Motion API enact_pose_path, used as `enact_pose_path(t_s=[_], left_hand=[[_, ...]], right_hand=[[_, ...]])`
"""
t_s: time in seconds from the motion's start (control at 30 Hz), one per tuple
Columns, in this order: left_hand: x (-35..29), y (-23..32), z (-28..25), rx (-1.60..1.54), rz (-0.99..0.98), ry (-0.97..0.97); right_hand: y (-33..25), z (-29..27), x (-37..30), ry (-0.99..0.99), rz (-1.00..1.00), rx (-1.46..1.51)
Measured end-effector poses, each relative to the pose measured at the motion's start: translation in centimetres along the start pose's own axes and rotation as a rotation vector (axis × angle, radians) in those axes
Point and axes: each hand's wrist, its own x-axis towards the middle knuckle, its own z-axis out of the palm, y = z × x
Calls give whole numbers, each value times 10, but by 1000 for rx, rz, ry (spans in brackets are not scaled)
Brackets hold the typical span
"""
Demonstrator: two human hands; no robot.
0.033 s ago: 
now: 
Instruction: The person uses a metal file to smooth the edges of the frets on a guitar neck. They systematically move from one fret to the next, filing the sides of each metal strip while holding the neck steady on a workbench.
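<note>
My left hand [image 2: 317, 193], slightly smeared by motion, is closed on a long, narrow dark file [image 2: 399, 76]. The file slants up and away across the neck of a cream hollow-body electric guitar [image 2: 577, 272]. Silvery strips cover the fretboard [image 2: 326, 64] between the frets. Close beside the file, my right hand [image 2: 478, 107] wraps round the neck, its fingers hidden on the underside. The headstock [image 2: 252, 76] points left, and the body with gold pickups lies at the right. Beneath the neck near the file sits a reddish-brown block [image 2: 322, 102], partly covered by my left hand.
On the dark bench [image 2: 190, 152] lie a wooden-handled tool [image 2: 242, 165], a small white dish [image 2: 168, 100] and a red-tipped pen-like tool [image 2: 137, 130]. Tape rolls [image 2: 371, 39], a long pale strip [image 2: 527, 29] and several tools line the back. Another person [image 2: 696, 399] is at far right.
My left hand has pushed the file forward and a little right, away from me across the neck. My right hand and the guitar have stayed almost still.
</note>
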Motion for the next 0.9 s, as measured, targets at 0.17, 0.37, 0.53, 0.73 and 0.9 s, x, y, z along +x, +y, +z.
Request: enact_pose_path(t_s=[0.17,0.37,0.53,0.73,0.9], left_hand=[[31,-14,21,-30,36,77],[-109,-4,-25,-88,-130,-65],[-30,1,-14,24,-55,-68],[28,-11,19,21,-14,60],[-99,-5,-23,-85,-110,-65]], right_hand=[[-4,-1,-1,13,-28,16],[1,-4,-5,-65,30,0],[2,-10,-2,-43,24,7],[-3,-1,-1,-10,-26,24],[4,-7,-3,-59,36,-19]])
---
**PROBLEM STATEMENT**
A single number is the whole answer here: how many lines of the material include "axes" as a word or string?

**RESPONSE TO THIS EXERCISE**
2